(Exercise goal): The listing below contains a span that opens with the line containing "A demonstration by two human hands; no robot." and closes with the line containing "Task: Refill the". Return that span exactly.

(Given material):
——————————

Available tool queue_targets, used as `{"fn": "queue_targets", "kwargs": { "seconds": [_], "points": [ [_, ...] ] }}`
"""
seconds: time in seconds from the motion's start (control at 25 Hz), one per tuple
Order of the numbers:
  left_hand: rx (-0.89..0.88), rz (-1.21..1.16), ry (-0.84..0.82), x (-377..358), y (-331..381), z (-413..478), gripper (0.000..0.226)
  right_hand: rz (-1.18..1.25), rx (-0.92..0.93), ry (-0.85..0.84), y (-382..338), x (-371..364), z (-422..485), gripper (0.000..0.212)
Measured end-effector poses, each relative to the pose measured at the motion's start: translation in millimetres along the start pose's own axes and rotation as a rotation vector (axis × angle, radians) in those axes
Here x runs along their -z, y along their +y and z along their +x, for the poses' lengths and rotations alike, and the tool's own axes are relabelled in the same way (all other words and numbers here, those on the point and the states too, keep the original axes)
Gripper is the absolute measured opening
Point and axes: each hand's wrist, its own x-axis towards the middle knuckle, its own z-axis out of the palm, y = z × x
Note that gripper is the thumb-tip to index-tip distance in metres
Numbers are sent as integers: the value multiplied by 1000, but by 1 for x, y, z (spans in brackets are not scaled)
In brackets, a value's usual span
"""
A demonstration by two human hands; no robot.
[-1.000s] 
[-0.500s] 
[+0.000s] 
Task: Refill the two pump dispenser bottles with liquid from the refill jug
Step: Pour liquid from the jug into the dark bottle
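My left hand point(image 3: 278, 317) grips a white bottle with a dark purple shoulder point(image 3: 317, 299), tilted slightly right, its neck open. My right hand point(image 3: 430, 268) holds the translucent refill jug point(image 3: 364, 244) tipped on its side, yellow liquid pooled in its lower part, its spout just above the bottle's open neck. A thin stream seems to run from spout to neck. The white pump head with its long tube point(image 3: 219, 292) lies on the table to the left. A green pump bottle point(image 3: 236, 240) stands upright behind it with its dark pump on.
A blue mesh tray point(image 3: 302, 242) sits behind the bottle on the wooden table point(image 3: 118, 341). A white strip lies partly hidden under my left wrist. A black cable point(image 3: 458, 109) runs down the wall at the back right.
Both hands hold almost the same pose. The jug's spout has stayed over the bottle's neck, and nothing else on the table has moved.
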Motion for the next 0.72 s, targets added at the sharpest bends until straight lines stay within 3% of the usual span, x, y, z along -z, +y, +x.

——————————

(Reply to the task):
A demonstration by two human hands; no robot.
[-1.000s] 
[-0.500s] 
[+0.000s] 
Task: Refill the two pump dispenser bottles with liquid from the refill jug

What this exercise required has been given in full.